Eggs got the same treatment for years over their cholesterol content. The American Heart Association's own science advisory found that dietary cholesterol doesn't raise blood cholesterol the same way for everyone, and the AHA dropped its old 300 milligram daily cap. The same advisory also notes that cholesterol intake above typical levels is tied to higher LDL in many people. So the fair summary isn't that cholesterol has no impact. It's that eggs are nutrient dense and don't deserve the blanket exclusion they got for decades, while moderation still matters for some people depending on their overall diet and risk factors.
Cholesterol itself isn't the threat it's been made out to be. It builds cell membranes. It produces hormones. Your brain runs on it. Finding cholesterol in arterial plaque doesn't prove it caused the damage there. It may be part of the body's repair response to inflammation and oxidative stress in the first place, not the original cause of it.
The real driver: sugar and refined carbs
While fat took the blame, sugar and refined carbohydrates quietly took over the plate. Here's the mechanism behind why that matters.
Refined carbs spike blood sugar repeatedly throughout the day. Over time, that repeated spiking drives insulin resistance, a major precursor to type 2 diabetes and a real risk factor for heart disease on its own. Sugar and processed food also fuel chronic inflammation, which sits underneath most major disease, heart disease included. And high sugar intake raises triglycerides while increasing small, dense LDL particles, the form of LDL most linked to arterial damage, all while lowering protective HDL.
None of that mechanism runs on dietary fat. It runs on sugar.
Eating fat doesn't make you fat
Your body doesn't store the fat you eat directly in your arteries. What drives heart disease is the combination of sugar, inflammation, and insulin resistance working together over years. A plate built around protein, real fat, and non-starchy vegetables works with your biology instead of against it.
We spent decades blaming the wrong macronutrient.
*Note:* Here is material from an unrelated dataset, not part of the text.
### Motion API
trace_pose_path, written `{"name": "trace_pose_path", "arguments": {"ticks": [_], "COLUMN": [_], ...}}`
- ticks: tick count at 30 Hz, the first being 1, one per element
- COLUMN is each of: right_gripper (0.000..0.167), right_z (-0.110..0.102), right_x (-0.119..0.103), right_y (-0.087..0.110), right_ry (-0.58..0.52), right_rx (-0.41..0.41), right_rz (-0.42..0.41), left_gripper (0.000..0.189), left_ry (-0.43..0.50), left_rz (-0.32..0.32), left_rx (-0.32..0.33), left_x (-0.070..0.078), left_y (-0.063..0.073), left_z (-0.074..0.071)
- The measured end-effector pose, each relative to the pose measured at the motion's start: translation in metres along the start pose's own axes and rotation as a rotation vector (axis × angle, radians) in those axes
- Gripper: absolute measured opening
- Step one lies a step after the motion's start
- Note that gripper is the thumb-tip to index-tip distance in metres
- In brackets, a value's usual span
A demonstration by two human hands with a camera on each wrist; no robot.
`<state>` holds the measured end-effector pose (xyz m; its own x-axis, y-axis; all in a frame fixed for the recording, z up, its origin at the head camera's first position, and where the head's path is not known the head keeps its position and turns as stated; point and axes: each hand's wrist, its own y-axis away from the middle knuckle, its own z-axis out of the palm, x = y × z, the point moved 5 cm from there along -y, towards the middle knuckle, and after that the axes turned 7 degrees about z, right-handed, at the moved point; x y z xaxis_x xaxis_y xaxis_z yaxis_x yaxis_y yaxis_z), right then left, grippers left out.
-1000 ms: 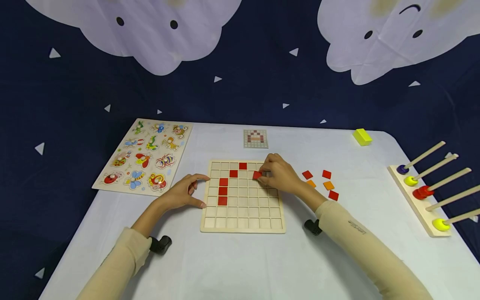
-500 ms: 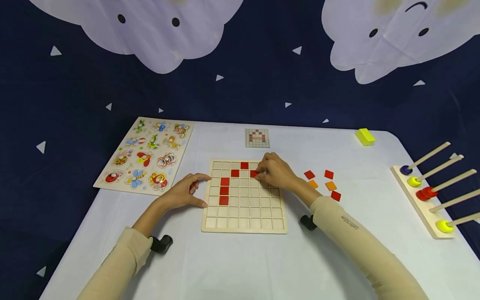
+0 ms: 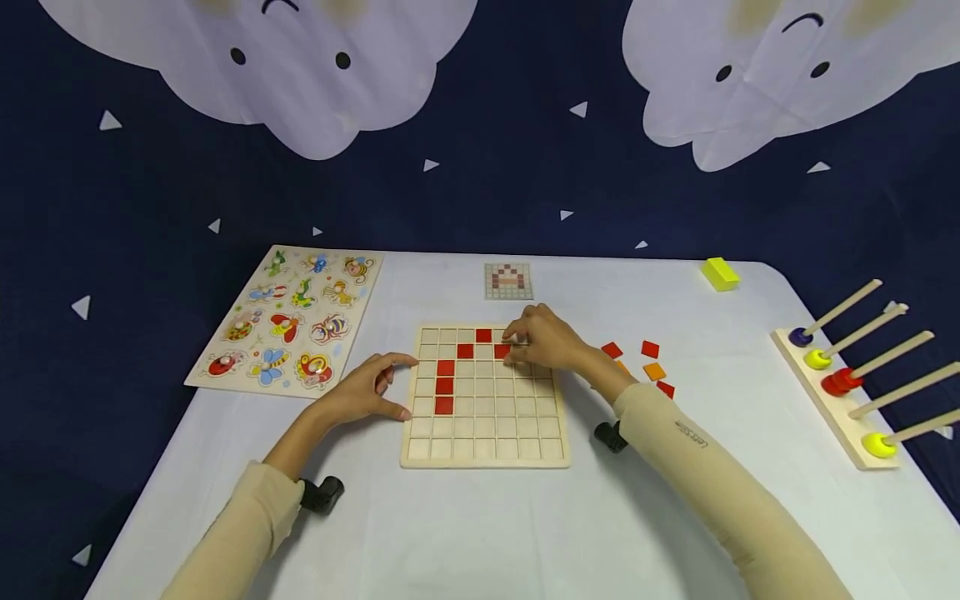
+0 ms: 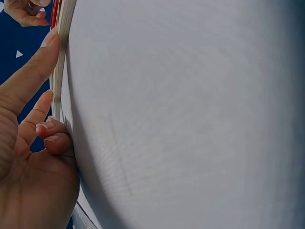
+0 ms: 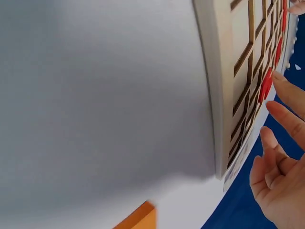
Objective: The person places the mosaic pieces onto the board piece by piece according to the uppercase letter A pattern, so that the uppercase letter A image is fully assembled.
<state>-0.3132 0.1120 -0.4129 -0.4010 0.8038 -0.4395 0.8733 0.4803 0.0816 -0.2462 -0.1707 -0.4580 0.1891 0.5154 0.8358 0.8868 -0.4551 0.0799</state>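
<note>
A square wooden grid board [image 3: 486,425] lies on the white table, with several red tiles [image 3: 445,386] in its cells. My left hand [image 3: 363,390] rests at the board's left side, thumb and index finger spread along its edge; the left wrist view shows the thumb [image 4: 40,62] against the wooden edge. My right hand [image 3: 547,337] is over the board's upper right, thumb and index fingertips at a red tile [image 3: 502,352] in the second row. In the right wrist view these fingertips are parted beside the red tile [image 5: 266,86], the other fingers bent back.
Loose red tiles [image 3: 650,349] and orange tiles [image 3: 654,372] lie right of the board, partly behind the right forearm. A small pattern card [image 3: 508,282] is behind the board. An insect puzzle [image 3: 285,325] lies left, a yellow block [image 3: 720,274] back right, a peg stacker [image 3: 832,404] far right.
My right hand has moved slightly left over the board, bringing the red tile into line with a second-row cell. Its thumb and finger now look more parted. My left hand stays at the board's edge.
</note>
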Motion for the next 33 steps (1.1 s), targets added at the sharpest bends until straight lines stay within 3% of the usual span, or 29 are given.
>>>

Fat and animal foods aren't behind the health problems sweeping the country. Sugar, refined carbs, and processed food are. The science is catching up. Your plate doesn't have to wait for it.
Sources:
Harvard Medical School, "Can We Reduce Vascular Plaque Buildup?" - https://www.health.harvard.edu/heart-health/can-we-reduce-vascular-plaque-buildup
Malhotra A, Redberg RF, Meier P. "Saturated fat does not clog the arteries: coronary heart disease is a chronic inflammatory condition." British Journal of Sports Medicine, 2017. - https://pubmed.ncbi.nlm.nih.gov/28442474/
American Heart Association, "Here's the latest on dietary cholesterol and how it fits in with a healthy diet" - https://www.heart.org/en/news/2023/08/25/heres-the-latest-on-dietary-cholesterol-and-how-it-fits-in-with-a-healthy-diet
Mayo Clinic, "Eggs and cholesterol" - https://www.mayoclinic.org/healthy-lifestyle/nutrition-and-healthy-eating/expert-answers/eggs-and-cholesterol/faq-20058468
Harvard Health, "The sweet danger of sugar" - https://www.health.harvard.edu/heart-health/the-sweet-danger-of-sugar
This content is never meant to serve as medical advice.